Keywords: Electrospray ionization, PFAS, logP, surface activity
INTRODUCTION
Per- and polyfluoroalkyl substances (PFAS) have been produced in the US since their initial discovery at DuPont in 1938.[1] These compounds are characterized by long fluorocarbon chains with fluorine atoms at sites normally occupied by hydrogen atoms in alkyl chains. This substitution of F for H in the alkyl chain yields a unique chemistry that has been capitalized on to manufacture many consumer products. The C-F bond is considered one of the strongest bonds in organic chemistry due in large part to fluorine’s electronegativity, which is the highest of all of the elements and twice that of hydrogen at 3.98.[2] The low polarizability of fluorine also contributes to very low surface energies for fluorocarbon chains and results in low intermolecular cohesion forces and thus reduced viscosity and unusually high volatility (often much greater than their hydrocarbon counterparts despite their higher molecular weights [3]). In addition to this atomic substitution, modern PFAS are also typically noted for containing a hydrophilic functional group which, together with the fluorine substitution, bestows a unique solubility property on these compounds, making them both hydrophobic and lipophobic (hence their value to consumer product applications).

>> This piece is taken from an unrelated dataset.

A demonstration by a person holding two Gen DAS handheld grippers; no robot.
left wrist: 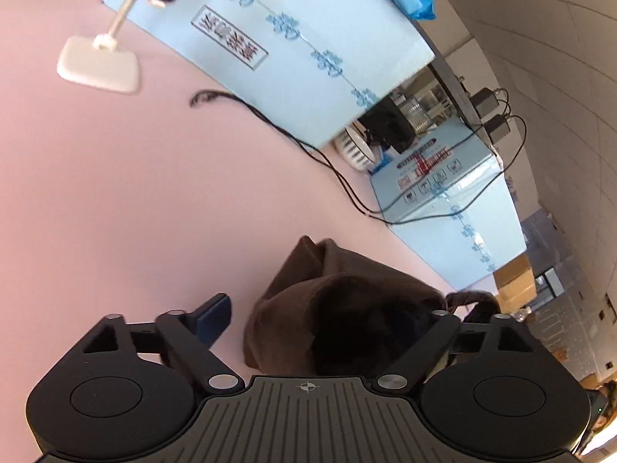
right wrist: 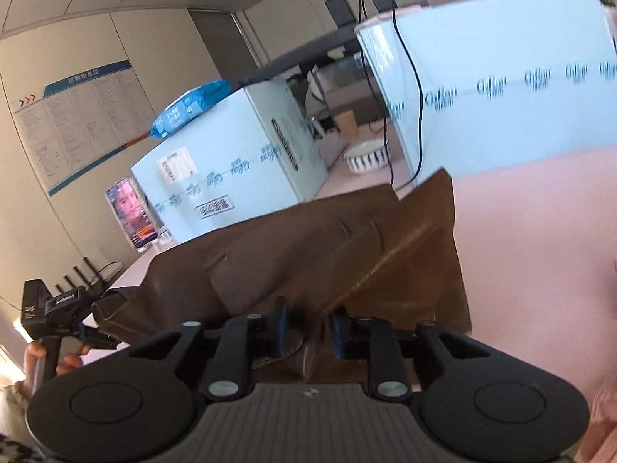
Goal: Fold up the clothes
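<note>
Two grippers on job. My right gripper (right wrist: 308, 332) pinching edge of brown garment (right wrist: 308, 239), cloth lifted off pink table (right wrist: 540, 231). Left gripper (left wrist: 324, 316) spread wide, garment bunched between fingers, not clamped. Looks like lift-and-fold step; next I'd close left, carry edge across. Blue boxes (left wrist: 308, 58) near.

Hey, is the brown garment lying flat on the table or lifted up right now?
Lifted: the brown garment hangs bunched from the right gripper, shut on its edge, above the pink table.
</note>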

Although these unusual solubility properties can make studying these compounds quite difficult, much work has been performed to understand these compounds from a chemical perspective. This research [4–8] has predominantly focused on the chemical state of these compounds as they exist in the environment in order to predict their transport properties and fate, although others have investigated ways to better predict their inherent properties (such as octanol/water partition coefficients, logP). Work has been done to improve these computational predictions, with one report noting a strong correlation between logP and the number of carbon atoms. [9]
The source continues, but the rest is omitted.